De longe, o dragoeiro de Socotra parece um cogumelo de pedra plantado no planalto. A copa fecha em umbela densa, um desenho que captura neblina e joga sombra num chão que quase não tem solo. Os ramos se dividem em tesoura, sempre no mesmo ângulo, até formar o teto que virou cartão-postal da ilha.

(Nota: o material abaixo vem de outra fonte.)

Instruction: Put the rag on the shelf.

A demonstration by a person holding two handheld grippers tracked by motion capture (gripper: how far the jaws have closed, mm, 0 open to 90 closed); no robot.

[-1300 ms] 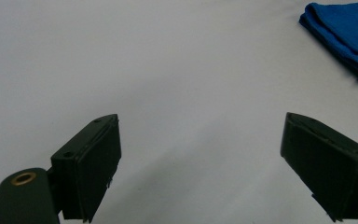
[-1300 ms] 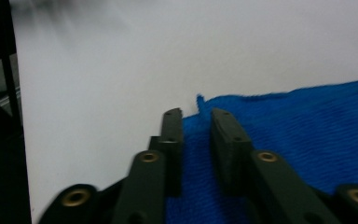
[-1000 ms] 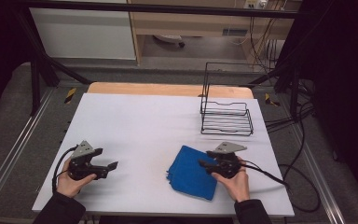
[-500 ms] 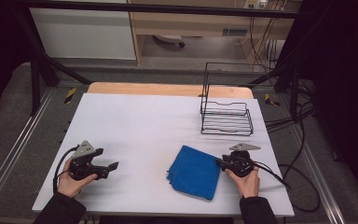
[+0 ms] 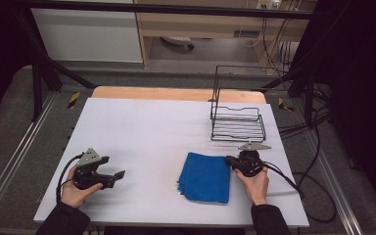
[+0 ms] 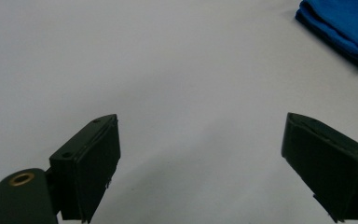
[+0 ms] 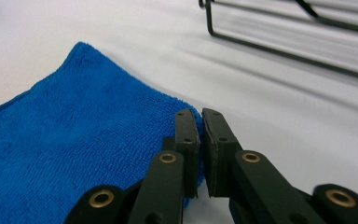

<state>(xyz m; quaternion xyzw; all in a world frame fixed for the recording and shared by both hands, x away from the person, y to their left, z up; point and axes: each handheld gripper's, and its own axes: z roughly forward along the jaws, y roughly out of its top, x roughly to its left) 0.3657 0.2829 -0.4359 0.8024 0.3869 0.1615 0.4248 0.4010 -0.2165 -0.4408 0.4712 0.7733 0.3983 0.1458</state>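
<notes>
High view: folded blue terry cloth (image 5: 205,176) lies flat on the white bench (image 5: 152,127), toward the near right, its long axis running roughly from the person's side away toward the far edge. Right gripper (image 5: 231,160) sits at the cloth's far right corner, jaws pointing left at that corner; right hand (image 5: 254,183) behind it. Left gripper (image 5: 119,174) rests well apart to the left, jaws pointing right toward the cloth across bare bench. Black wire rack (image 5: 238,122) stands just beyond the right gripper, clear of the cloth. The right gripper is plainly the nearer one. Left gripper view: left gripper (image 6: 200,158) with jaws spread wide, nothing between them; the blue cloth (image 6: 345,28) shows far off at the upper right. Right gripper view: right gripper (image 7: 200,126) with jaws having just been closing, now drawn almost together at the cloth's edge; the blue cloth (image 7: 74,140) spreads to their left, its corner tucked behind the left jaw. Whether any pile is pinched in the narrow slit cannot be told; judged a corner grasp at most. Wire rack (image 7: 279,42) lies ahead, upper right.
</notes>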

A seiva oxida em vermelho-escuro e foi comércio antigo: verniz, corante, remédio de caravana. Cortar demais o tronco para extração deixa cicatrizes que a árvore lenta não fecha. Mudas novas mal acompanham o ritmo das adultas que tombam, e o gado da ilha come o que tenta nascer.
Socotra é um mundo à parte no mar da Arábia, e essa árvore não existe como floresta contínua em nenhum outro lugar. Secas mais longas e o pastoreio solto são o que a Lista Vermelha já pesou ao colocá-la como Vulnerável. Replantar ajuda; devolver o clima da neblina, ninguém consegue.
Características
Árvore de copa umbelada, tronco grosso e ramificação dicotômica. Folhas rígidas em tufos terminais e resina vermelha no ferimento do lenho.
Habitat e origem
Platôs pedregosos e encostas ventosas de Socotra, entre neblina e seca prolongada País de referência: Iêmen.
Floração
Inflorescências creme-esverdeadas no calor; frutos globosos que amadurecem escuros e alimentam aves da ilha.
Cultivo
Lento e exigente em drenagem, calor e ar seco. Tolera vaso fundo na juventude, mas a forma de umbela só aparece com décadas e vento. Evitar rega de inverno úmido.
Conservação
Vulnerável. Regeneração fraca, extração de resina e pastoreio em Socotra reduzem o número de jovens que chegam a árvore. A ilha inteira é patrimônio frágil.
Curiosidades
- A resina vermelha entrou em rotas do oceano Índico como sangue-de-dragão muito antes da fotografia da árvore.
- A copa em guarda-chuva é adaptação à neblina: condensa água e protege o colo do sol vertical.
- Não deve ser confundida com o dragoeiro das Canárias, espécie irmã de outro arquipélago.